We’re in Vienna circa 1900A magician named Eisenheim (Edward Norton) has taken the city by storm.  This man is unbelievable, to the point that audiences can’t be sure if his illusions are stunning tricks or supernatural events.  We—21st century moviegoers—wonder the same thing.

He’s so good, in fact, that Crown Prince Leopold (Rufus Sewell), accompanied by his fiancée, the aristocrat Sophie (Jessica Biel), attends one of Eisenheim’s performances.  It turns out that Sophie and Eisenheim were childhood friends, close friends, though he is a commoner, she an aristocrat.  Needless to say, the Prince and the magician soon are on a collision course with the beautiful Sophie caught in the middle. 

Prince Leopold enlists Chief Inspector Uhl (Paul Giamatti) to get the dirt on Eisenheim and take him down.  That’s the plot.  A villainous Prince, a commoner magician both wanting the same woman.  Sound corny but it works beautifully.
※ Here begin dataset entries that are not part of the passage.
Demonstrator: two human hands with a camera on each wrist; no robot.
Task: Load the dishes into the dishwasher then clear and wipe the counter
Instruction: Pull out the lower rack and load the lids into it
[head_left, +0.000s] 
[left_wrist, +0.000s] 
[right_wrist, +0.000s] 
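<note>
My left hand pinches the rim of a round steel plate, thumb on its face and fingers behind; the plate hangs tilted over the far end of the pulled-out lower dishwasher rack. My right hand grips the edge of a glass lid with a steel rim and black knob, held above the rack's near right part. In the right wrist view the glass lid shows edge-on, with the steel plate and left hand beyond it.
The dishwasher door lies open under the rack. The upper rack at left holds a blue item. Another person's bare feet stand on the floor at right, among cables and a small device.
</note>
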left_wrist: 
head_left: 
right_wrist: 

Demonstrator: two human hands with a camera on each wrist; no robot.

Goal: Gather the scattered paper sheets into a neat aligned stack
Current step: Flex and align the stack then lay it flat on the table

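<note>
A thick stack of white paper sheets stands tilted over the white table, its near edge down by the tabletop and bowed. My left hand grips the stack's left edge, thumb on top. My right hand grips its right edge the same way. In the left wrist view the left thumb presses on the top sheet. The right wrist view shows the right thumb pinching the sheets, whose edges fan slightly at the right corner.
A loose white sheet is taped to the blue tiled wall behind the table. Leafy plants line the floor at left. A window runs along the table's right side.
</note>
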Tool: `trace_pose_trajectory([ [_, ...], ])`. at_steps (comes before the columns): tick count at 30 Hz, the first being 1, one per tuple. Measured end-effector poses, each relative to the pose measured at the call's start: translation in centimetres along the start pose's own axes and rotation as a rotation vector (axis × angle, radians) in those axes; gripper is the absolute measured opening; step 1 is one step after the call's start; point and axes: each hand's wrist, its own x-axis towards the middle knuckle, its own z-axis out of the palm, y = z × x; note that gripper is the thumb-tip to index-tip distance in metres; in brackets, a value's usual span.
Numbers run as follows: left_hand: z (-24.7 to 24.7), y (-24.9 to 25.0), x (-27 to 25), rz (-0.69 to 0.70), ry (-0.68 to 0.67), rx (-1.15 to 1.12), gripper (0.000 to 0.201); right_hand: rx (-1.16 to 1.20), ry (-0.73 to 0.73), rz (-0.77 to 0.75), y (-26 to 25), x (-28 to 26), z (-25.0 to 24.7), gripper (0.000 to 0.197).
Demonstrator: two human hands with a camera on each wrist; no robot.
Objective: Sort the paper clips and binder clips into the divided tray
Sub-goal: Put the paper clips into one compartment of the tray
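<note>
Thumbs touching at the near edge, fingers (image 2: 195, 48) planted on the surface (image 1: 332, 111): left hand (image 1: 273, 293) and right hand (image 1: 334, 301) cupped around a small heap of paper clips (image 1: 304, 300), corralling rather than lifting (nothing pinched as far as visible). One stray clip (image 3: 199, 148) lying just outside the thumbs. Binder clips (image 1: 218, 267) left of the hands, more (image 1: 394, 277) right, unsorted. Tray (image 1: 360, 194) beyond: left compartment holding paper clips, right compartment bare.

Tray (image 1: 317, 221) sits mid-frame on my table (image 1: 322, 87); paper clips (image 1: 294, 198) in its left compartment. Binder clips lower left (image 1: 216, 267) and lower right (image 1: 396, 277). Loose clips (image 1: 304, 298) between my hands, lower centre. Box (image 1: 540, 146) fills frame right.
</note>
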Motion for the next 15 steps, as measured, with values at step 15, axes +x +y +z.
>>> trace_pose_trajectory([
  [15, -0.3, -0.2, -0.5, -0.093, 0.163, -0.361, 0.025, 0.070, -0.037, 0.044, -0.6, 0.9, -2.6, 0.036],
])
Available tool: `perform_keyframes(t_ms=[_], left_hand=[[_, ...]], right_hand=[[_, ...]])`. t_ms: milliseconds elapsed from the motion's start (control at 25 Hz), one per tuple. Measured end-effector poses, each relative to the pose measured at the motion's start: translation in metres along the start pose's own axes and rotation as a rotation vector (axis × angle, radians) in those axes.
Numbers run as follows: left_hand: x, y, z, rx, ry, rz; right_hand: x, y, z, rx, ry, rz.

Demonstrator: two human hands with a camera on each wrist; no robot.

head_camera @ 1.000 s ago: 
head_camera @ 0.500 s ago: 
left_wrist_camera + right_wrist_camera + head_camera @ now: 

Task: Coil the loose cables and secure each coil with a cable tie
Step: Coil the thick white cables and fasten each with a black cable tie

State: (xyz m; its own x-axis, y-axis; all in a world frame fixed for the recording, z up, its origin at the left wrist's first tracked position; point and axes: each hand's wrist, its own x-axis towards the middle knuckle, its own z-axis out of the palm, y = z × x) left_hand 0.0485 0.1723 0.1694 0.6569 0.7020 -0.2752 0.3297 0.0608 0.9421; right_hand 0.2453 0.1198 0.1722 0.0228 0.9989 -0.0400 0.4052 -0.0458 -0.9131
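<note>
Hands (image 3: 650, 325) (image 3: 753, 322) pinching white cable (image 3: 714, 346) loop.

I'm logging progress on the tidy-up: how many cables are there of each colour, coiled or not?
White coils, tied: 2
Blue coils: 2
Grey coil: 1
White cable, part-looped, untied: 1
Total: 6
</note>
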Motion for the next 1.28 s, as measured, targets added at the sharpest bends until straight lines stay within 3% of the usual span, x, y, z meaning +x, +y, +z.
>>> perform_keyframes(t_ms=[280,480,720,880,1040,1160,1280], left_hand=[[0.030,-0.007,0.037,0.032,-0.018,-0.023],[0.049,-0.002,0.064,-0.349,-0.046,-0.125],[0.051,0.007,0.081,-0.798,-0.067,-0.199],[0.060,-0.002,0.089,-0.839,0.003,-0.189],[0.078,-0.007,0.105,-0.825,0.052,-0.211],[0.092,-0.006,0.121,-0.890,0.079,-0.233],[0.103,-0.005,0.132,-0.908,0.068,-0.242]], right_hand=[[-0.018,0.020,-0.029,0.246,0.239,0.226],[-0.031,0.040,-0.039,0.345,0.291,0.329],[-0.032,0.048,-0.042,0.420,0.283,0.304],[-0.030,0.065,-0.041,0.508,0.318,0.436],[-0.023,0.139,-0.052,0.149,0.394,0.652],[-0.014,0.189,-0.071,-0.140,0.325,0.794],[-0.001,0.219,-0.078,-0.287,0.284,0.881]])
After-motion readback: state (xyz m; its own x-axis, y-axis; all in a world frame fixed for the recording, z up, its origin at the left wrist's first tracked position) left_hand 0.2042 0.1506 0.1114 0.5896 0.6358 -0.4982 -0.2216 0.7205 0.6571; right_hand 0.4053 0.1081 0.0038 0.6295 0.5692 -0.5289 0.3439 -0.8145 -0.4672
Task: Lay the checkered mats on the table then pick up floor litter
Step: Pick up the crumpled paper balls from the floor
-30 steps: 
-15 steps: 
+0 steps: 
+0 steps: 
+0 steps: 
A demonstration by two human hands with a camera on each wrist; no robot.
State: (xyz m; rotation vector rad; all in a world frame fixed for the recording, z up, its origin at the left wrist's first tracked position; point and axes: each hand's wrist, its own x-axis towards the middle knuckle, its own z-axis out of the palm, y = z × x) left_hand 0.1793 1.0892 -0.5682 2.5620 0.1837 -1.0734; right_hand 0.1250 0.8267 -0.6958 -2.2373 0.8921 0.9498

The prime reasons for this, aside from the wonderfully atmospheric recreation of 1900 Austria and Philip Glass’s eerie score, are the performances, especially those of Edward Norton and Paul Giamatti.  Their scenes together crackle with wit and subtleties.   Both are Oscar-worthy, especially Giamatti’s.  There’s a scene in the film’s last sequence in which Chief Inspector Uhl has arrived at the railway station.  Here he begins to piece the story of Eisenheim and Sophia together, to work out all the improbabilities, all the twists that only a master illusionist is capable of.  It’s a tour de force of acting, because Giamatti doesn’t say one word. 

One critic recently compared Paul Giamatti to the great actor Claude Rains—you know, the French policeman in “ Casablanca .”  This is right on.  Rains, who in my opinion had the most beautiful male voice in the movies, was primarily a character actor, but he did occasional leading man roles.  Giamatti is now in that same precarious situation.  He’s not leading-man handsome, but his enormous talent should overcome this.  We can only hope.

Don’t wait for the DVD.  You should see this on the big screen. 

I might add that the AP review that appeared in Friday’s Fargo Forum was clearly about a different movie.  The AP reviewer saw emotionless characters; I saw a lush and romantic story. 

Rated PG-13 for some sexuality and mild violence.